So, at this posting I have kinda-sorta got Internet service, but no dial tone; apparently, the particular combination of damn-fast Internet and POTS I opted for require some changes at the local switch and -- guess what? -- unlike installers and line techs (of which we have had one each for nearly four hours), the crew there does not work late on Saturday. Or at all, on "routine" matters.
...Which, if I had known when they were giving me the darned routine on Friday, would have prompted me to delay the install, but "yes, yes, we can do it all on Saturday, Ma'am, yoo-betcha."
They lied, they can't, and we almost got left with only phone servuce, except Elliot the nice installer was good enough to call back and tell me it was either/or 'til Monday and ask which did we want? I told him, and having Internet was harder to do, which is why he and the installer worked late today and we'll see him again Monday.
Elliot: WIN. AT&T: FAIL. Death Star, it's only your best people who save you from yourself.

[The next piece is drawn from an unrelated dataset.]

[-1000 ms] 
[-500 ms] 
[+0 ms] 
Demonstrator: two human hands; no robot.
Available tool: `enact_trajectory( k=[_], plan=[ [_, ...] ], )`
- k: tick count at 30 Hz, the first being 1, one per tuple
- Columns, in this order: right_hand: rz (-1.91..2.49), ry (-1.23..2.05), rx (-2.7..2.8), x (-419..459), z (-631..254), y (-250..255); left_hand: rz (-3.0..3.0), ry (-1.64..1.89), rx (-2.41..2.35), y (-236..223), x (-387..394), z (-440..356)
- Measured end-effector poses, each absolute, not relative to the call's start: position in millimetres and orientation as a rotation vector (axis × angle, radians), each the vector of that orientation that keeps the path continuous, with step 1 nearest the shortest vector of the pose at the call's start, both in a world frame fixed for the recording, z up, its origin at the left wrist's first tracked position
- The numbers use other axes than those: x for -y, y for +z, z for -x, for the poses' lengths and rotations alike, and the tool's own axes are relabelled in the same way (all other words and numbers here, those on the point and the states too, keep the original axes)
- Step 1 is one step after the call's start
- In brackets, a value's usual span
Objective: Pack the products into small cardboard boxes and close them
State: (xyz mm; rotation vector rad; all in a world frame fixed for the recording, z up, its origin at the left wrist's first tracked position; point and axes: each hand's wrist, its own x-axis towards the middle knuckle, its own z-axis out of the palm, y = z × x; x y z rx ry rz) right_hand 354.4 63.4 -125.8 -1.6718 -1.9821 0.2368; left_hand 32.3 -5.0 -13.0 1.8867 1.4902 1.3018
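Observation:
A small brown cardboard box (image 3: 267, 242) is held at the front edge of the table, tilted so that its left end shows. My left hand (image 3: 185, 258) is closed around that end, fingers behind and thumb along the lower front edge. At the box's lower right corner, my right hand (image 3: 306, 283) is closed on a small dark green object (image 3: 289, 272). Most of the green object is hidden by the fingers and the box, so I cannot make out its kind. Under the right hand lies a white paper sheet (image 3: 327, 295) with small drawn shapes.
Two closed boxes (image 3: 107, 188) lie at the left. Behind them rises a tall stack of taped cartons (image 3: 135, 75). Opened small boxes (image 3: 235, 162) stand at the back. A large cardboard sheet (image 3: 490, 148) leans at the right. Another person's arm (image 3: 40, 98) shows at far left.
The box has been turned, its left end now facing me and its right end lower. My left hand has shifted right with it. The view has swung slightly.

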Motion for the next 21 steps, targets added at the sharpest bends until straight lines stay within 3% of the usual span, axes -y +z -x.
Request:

Upside: 7.74 Mb/s down, 1.86 up.
Downside no dialtone, no DC, no tip&ring. Sadness.
It's damn sure NOT the AT&T we grew up with... sigh... At least you had ONE good tech/installer...
ReplyDeleteCouldn't wire the split bank? You sure your telco didn't get bought by FairPoint?

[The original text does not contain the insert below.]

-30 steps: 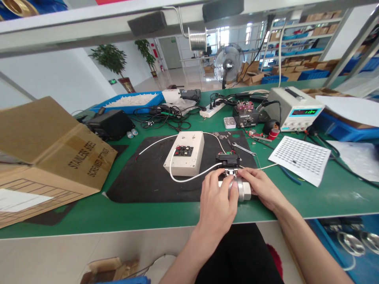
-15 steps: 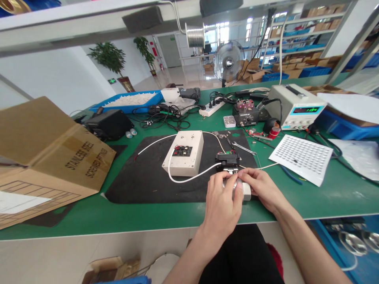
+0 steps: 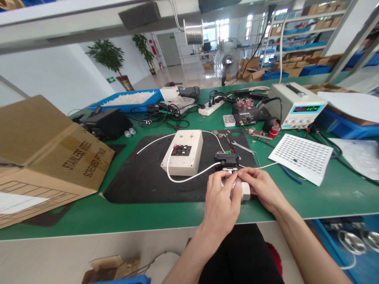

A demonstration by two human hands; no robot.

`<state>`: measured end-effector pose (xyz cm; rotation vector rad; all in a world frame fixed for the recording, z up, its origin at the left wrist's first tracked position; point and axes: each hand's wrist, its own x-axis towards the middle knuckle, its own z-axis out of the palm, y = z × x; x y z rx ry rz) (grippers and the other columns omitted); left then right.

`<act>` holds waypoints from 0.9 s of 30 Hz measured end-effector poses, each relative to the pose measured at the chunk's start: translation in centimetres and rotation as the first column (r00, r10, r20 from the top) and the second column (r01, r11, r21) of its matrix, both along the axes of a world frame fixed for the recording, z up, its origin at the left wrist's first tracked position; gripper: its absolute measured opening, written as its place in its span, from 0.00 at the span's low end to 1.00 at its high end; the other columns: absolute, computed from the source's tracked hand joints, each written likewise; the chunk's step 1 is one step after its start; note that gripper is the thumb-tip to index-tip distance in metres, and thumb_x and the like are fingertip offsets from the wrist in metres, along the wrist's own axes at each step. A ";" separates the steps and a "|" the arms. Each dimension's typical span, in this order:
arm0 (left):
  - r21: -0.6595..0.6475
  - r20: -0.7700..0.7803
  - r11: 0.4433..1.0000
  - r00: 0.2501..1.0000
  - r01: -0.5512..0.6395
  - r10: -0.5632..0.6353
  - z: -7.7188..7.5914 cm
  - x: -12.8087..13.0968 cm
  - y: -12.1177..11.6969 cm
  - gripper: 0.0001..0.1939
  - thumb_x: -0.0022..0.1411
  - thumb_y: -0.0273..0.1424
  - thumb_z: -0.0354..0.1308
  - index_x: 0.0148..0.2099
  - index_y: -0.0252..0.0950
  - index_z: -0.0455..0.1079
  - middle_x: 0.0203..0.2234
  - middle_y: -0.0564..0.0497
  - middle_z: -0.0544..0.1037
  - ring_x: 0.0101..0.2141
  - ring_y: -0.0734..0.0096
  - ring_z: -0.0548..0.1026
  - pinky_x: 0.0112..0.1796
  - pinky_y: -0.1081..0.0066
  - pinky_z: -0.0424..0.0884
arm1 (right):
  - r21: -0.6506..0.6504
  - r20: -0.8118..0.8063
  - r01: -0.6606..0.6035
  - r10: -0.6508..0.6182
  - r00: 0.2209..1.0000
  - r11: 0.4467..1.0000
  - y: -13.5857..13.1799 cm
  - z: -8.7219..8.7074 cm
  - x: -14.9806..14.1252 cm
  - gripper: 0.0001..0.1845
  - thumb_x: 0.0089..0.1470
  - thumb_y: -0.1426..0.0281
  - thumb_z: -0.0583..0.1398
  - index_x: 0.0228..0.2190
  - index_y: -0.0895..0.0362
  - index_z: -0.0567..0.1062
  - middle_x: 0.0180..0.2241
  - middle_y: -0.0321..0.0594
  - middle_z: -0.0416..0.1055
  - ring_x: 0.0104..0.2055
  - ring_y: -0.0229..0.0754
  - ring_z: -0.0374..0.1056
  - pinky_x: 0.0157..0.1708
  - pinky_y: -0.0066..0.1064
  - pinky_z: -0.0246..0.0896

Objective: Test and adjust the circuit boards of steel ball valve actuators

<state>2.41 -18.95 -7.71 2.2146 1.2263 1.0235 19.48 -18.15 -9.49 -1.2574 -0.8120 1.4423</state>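
My left hand (image 3: 222, 199) is closed around a silvery metal fitting with a pale hexagonal end (image 3: 245, 191), low on the black mat (image 3: 142, 183). From the other side my right hand (image 3: 262, 187) pinches at the top of the same fitting; its fingertips meet those of the left, and whatever small part lies between them is hidden. Just beyond the fingers sits a black housing (image 3: 226, 158) with a green terminal block behind it. A white cable (image 3: 189, 179) runs from this housing to a beige box (image 3: 183, 152) with black and red connectors.
An open-end wrench (image 3: 244, 148) and small rings (image 3: 217, 134) lie behind the housing. To the right are a white sheet of dots (image 3: 300, 157) and a power supply (image 3: 296, 106). A cardboard box (image 3: 53, 157) stands at left. Tangled cables (image 3: 166, 112) lie at the back.
Both hands stay at the fitting, with only slight finger movement. The whole view has shifted a little; nothing else has visibly moved.
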 end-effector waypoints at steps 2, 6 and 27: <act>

ReplyDeleteWhen I was a freshman at Purdue, a friend of a friend had a poster of an X-wing looking star fighter labeled BSD flying away from an exploding AT&T logo labeled SysVR4. In fairness, they *did* give us Unix, C, and C++.
ReplyDeleteAnd Google Voice will give you a free phone number from which you can make/receive calls to/from land lines for free, so that your lack of a dial tone wouldn't hurt too badly.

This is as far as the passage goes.